There was a minor flap last week when the White House claimed that this Congressional Research Service report (entitled “Lobbying the Executive Branch: Current Practices and Options for Change”) vindicated the administration’s lobbying policies. The White House claim was reported rather uncritically by the media, including Kenneth Vogel of Politico. In an article entitled “President Obama’s lobbying reforms praised by Congressional Research Service,” Vogel wrote that “congressional researchers concluded that the administration’s crackdown has ‘already changed the relationship between lobbyists and covered executive branch officials’ and suggested that Congress might consider enacting similar restrictions on itself.” On the White House blog, meanwhile, Norm Eisen wrote “[w]e’re pleased that CRS recognized . . . the President’s historic restrictions on lobbying are having a significant impact in making sure that the government serves the public interest and not special interests.”

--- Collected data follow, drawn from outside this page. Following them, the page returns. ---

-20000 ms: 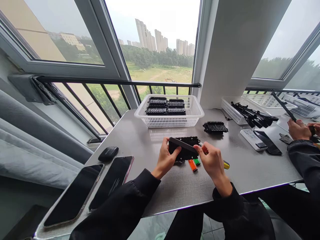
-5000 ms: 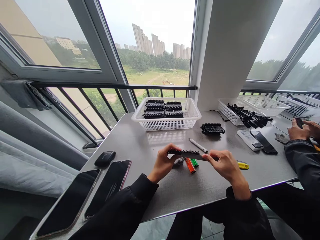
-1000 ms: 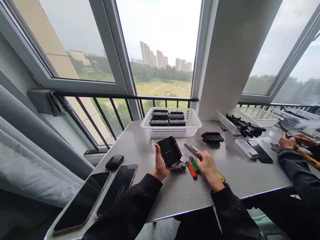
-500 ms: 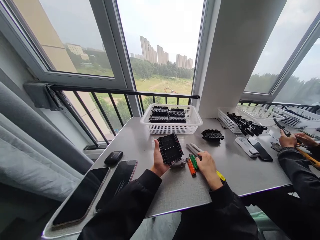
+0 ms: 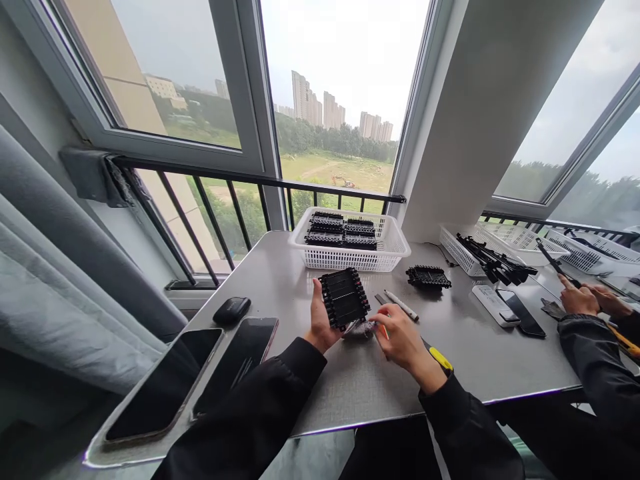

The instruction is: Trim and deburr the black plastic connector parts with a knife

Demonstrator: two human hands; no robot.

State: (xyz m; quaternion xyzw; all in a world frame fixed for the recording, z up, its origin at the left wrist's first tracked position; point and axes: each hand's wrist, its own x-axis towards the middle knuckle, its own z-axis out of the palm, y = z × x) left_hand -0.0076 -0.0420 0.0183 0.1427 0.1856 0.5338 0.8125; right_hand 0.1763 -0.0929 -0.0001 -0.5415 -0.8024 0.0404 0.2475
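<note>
My left hand [image 5: 320,321] grips a black ribbed plastic part [image 5: 344,298], holding it tilted above the table. Small reddish tips show along the part's right edge. My right hand [image 5: 403,341] is beside it, thumb and forefinger drawn together at the edge of a crumpled grey wad [image 5: 361,329]; what sits between those fingertips is too small to make out. Beneath that hand an orange lighter [image 5: 385,330] is mostly covered. A yellow-handled tool [image 5: 440,359] lies partly under my right wrist. A whitish pen [image 5: 401,305] rests just beyond my fingers.
A white basket [image 5: 350,259] with several black parts stands by the window. Another black part [image 5: 429,277] lies to its right. Phones [image 5: 235,367] and a dark case [image 5: 231,310] lie at left. On the right, a co-worker's hands [image 5: 580,297] hold a black strip near more baskets.
My right hand has moved left from beside the lighters to the grey wad, now covering most of them. My left hand still holds the black part. The view has shifted slightly.
</note>
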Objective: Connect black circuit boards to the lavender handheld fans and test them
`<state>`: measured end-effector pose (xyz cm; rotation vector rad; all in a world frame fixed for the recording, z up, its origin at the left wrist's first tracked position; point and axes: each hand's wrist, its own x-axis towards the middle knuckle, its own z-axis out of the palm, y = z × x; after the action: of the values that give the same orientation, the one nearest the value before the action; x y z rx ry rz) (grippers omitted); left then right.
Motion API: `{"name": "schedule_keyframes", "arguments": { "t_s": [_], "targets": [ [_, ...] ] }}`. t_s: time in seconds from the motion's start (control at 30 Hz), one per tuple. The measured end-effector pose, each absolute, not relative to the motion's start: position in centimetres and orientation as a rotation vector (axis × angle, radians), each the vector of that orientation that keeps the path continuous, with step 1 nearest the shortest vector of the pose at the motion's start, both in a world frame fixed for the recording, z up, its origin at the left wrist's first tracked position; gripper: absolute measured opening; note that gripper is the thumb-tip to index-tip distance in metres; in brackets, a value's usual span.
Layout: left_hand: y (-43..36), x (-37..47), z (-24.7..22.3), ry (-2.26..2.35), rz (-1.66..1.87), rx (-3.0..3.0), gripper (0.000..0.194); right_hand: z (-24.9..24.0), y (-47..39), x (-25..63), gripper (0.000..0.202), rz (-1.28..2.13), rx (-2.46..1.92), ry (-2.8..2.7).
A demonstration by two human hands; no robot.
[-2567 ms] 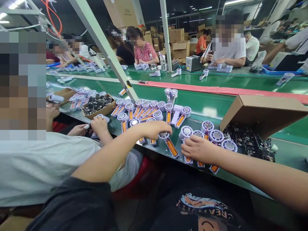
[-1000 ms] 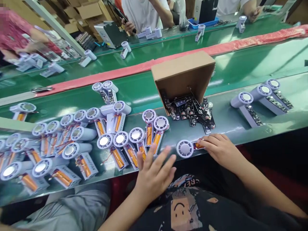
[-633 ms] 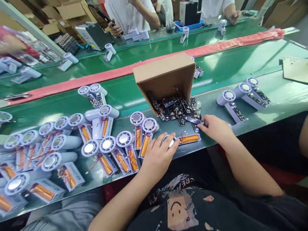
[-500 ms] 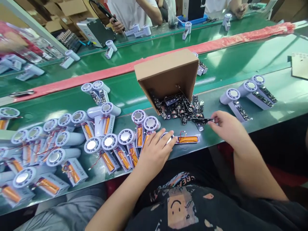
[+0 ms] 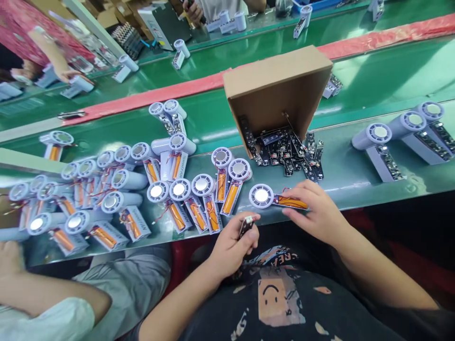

Anyone who has read a lot of CRS reports would understand that how unlikely it is that CRS would make an unqualified judgment about anything, much less express an amorphous and subjective opinion such as that implied by Politico and the White House. In fact, if one reads the CRS report, it is apparent that CRS makes no judgments about the wisdom, efficacy or significance of the Obama administration’s lobbying policies. It simply identifies the various policies that have been adopted, summarizes critiques of those policies, and notes several potential options for additional regulation. The interpretation adopted by the White House and Politico is based solely on part of the first sentence of the following paragraph, which appears at the top of page 13 in the report:
Creation of restrictions on federally registered lobbyists’ access to executive branch departments and agencies has already changed the relationship between lobbyists and covered executive branch officials. If desired, there are additional options which might further clarify lobbyists’ relationships with executive branch officials. These options each have advantages and disadvantages for the future relationships between lobbyists and governmental decision-makers. CRS takes no position on any of the options identified in this report.
It seems clear that the phrase “changed the relationship” is part of an awkwardly worded transitional sentence and signifies nothing more than the undisputed fact that the administration has imposed certain new restrictions and requirements on lobbyists and lobbying communications with the executive branch. Nowhere in the report is there any attempt by CRS to evaluate the real world impact of these changes or to draw any conclusions regarding their effectiveness. In other words, CRS is observing that reforms have been made, not “praising” them.
One can perhaps understand Norm Eisen’s attempt to spin the CRS report in the most favorable light to the administration. But what’s Kenneth Vogel’s excuse?